Within a few days of the lockdown, Rahul had realised the magnitude of the crisis — something sections of the mainstream media ignored while the government continued to sink its head in the sand.
“Out of work and facing an uncertain future, millions of our brothers and sisters across India are struggling to find their way back home. It’s shameful that we’ve allowed any Indian citizen to be treated this way and that the government had no contingency plans in place for this exodus,” Rahul said on March 28 as the highways witnessed an inhuman tragedy on a scale never seen after Partition.
Not that the Opposition MP had confined himself to criticising the government. He had offered solid suggestions.
“It’s important that we have a strategy to come out of the lockdown. The lockdown allows time and space to put in medical resources: ramp up testing abilities, prepare hospitals, get ventilators…. So, all of India needs to fight this together,” he had said.
“The fight against the coronavirus is on two fronts — medical and economic…. Like the Nyay scheme, give money directly to 20 per cent of the poor because they are facing difficulties…. There will be a shortage of food but there’s plenty of storage in the warehouse. Give food to the poor and include those as well who do not have ration cards. Create a way for food safety….”
Finance minister Sitharaman did not think twice before declaring in the House on Saturday: “Continuously he created fake narratives.… Gandhi said so many people will die due to Covid-19.…”
As on Saturday night, over 1.5 lakh Indians had died of Covid. It is not a negligible count although it may appear low compared with the overall population and the tolls elsewhere.
The full cost to life and the living is yet to unfold. Still, the minister thought nothing of reducing the gravest global crisis of our time into a bragging point.
On Saturday, Sitharaman recalled a “border” issue while discussing the budget.
“When there was a crisis on the border, instead of talking to us, they were talking to the embassy and inquiring about the border,” she said, presumably referring to China and the Doklam standoff of 2017.
Much water has flowed down the ravines of the Ladakh border since then.
Many Indian government leaders are terrified of even uttering China’s name in most of their comments on the transgressions and bloodshed committed by the Chinese along the Ladakh border. The Prime Minister is yet to clarify what he had meant when he said there was no intrusion even after 20 Indian soldiers had been killed.
Opaqueness has been the hallmark of the Modi government’s China policy.
Rahul has been persistent and fearless — as an Opposition MP should be.
A sample of Rahul’s observations and questions that are yet to evoke a satisfactory reply from the government:
May 29: The government’s silence about the border situation with China is fuelling massive speculation and uncertainty at a time of crisis. GoI must come clean and tell India exactly what’s happening.

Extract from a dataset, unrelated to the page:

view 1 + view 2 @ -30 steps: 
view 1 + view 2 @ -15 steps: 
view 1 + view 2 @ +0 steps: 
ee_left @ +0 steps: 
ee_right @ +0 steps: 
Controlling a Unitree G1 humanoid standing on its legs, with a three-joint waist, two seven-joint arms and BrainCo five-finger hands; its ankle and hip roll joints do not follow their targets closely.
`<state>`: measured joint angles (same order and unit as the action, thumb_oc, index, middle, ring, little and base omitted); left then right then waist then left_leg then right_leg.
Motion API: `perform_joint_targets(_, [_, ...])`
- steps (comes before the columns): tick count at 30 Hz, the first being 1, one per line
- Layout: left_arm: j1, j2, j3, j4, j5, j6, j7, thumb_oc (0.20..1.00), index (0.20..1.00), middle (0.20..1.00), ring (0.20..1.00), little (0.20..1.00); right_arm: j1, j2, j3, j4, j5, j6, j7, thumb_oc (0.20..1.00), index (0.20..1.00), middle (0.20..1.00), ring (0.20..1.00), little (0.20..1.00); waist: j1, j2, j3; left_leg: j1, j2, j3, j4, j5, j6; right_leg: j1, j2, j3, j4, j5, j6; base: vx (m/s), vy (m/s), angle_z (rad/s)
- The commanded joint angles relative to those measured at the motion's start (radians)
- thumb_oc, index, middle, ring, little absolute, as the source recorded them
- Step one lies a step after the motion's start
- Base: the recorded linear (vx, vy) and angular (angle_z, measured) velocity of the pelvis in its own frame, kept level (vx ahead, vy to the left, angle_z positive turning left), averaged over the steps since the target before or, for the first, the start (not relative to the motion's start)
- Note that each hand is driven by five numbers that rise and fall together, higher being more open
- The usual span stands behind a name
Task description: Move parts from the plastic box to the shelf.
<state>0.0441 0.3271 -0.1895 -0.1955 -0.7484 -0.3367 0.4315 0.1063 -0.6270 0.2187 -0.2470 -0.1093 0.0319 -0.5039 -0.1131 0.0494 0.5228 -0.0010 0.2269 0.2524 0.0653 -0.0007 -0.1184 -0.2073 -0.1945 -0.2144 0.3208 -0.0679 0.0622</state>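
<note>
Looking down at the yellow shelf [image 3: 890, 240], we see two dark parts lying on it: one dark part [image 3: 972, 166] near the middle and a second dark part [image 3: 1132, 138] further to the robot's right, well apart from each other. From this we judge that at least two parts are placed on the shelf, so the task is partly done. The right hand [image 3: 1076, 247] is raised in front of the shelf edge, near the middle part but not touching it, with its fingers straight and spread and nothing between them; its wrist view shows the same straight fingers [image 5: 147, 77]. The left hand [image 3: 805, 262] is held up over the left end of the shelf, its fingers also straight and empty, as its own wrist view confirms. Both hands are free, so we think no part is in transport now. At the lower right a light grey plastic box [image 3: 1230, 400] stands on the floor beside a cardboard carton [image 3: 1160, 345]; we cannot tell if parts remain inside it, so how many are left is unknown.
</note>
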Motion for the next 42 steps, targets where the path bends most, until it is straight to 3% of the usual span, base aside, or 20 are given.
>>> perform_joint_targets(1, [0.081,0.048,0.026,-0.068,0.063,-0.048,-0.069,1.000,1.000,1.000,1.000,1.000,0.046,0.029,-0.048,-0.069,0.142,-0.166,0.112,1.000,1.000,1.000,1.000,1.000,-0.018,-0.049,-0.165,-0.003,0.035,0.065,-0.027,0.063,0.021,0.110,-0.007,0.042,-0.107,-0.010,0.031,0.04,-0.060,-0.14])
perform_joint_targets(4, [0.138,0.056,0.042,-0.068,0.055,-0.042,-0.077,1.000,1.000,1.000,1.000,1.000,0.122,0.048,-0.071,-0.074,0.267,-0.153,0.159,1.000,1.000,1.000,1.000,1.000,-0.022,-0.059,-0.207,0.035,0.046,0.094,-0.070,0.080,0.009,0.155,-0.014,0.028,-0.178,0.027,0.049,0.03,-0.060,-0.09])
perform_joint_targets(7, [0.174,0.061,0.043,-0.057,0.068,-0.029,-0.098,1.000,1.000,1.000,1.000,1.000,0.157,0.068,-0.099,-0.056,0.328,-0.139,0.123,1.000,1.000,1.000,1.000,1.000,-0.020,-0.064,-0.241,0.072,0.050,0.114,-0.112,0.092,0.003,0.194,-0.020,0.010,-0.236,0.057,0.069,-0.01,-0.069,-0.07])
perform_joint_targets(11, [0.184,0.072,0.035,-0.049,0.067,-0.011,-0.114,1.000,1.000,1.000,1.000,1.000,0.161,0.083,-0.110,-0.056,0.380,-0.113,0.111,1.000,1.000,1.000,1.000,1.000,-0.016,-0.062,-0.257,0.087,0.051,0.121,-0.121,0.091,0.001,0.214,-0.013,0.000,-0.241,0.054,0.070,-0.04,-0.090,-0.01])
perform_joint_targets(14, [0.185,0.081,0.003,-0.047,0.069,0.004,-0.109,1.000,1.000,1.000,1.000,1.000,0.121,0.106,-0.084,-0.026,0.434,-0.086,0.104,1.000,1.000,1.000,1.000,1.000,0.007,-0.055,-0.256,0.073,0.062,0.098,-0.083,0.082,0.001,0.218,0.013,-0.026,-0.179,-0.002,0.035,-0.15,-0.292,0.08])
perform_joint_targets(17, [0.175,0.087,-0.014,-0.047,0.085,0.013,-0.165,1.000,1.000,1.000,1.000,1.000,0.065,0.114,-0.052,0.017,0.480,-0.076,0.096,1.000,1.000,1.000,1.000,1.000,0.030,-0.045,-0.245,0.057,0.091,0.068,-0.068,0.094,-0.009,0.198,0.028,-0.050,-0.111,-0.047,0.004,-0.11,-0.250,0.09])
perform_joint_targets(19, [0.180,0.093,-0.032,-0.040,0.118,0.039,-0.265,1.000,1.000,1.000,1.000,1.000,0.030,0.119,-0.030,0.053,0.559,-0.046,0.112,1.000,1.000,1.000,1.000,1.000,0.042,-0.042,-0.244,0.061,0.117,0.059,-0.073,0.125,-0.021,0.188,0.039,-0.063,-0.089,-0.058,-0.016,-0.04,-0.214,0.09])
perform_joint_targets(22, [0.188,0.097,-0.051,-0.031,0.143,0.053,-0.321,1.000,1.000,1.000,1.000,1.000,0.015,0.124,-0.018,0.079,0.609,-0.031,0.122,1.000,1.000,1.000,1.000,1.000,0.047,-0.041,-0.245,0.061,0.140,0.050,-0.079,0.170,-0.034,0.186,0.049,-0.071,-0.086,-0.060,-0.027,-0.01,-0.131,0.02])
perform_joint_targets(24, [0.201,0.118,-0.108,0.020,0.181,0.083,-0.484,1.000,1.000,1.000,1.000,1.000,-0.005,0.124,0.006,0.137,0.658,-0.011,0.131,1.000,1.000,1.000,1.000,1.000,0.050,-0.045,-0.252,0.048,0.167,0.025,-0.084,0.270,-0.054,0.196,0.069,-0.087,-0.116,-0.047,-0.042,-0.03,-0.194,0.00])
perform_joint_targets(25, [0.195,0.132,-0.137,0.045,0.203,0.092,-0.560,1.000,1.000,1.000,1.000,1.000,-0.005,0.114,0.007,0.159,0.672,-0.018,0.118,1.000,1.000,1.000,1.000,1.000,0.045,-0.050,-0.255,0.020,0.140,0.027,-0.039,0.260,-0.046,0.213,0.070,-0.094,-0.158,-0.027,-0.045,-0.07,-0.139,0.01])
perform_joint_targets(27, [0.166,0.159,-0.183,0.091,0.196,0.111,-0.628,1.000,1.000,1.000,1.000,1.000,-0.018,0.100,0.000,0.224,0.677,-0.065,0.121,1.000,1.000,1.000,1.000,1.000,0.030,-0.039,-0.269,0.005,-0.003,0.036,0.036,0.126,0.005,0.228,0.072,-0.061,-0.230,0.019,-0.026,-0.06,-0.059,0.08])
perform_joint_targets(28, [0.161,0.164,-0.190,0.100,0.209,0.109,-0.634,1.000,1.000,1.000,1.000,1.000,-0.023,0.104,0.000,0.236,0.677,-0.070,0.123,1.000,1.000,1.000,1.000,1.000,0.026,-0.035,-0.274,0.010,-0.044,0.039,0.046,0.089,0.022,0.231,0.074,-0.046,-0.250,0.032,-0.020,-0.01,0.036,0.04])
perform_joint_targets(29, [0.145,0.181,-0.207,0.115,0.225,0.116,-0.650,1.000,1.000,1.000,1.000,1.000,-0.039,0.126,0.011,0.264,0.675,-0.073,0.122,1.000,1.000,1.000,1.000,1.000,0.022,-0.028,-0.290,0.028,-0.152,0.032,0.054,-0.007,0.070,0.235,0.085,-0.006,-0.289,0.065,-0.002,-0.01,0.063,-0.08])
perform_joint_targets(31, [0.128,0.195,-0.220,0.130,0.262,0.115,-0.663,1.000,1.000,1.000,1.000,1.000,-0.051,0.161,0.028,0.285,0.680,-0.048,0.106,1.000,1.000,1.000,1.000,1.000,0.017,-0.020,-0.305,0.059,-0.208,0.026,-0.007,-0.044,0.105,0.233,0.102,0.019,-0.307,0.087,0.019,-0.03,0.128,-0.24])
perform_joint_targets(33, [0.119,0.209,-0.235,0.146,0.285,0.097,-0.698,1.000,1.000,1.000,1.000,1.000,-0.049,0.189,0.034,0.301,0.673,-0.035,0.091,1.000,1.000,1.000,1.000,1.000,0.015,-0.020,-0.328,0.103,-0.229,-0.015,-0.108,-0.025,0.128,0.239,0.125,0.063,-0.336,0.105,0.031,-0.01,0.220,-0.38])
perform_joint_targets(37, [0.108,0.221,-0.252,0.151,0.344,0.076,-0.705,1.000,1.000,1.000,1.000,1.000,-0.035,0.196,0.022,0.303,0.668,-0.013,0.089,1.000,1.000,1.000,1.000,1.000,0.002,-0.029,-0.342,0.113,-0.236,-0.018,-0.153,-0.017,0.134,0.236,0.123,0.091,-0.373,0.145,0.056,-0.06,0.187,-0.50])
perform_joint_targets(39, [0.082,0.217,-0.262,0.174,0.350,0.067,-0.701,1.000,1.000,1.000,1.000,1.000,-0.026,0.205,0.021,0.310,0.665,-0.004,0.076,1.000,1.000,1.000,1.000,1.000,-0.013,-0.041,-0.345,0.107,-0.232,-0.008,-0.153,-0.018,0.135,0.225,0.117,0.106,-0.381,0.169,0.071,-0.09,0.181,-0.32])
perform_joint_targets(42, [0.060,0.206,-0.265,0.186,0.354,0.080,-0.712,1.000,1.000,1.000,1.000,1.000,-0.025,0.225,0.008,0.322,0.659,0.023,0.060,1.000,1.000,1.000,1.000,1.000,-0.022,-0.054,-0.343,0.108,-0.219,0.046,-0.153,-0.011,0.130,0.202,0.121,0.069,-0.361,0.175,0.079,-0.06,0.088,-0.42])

June 9: Once Raksha Mantri is done commenting on the hand symbol, can he answer: Have the Chinese occupied Indian territory in Ladakh?
June 17: How dare China kill our soldiers? How dare they take our land?
June 20: PM has surrendered Indian territory to Chinese aggression. If the land was Chinese: 1. Why were our soldiers killed? 2. Where were they killed?
June 21: Narendra Modi Is actually Surender Modi.
The Opposition MP was among the first to gauge the deep resentment among the farmers towards the new farm laws. As early as in October, Rahul had held tractor rallies in Punjab and Haryana.
His words of caution were treated with derision by the government. The issue has now snowballed into something Modi has never faced before.
Doomsday Man? Sounds more like an Opposition MP trying to do his job.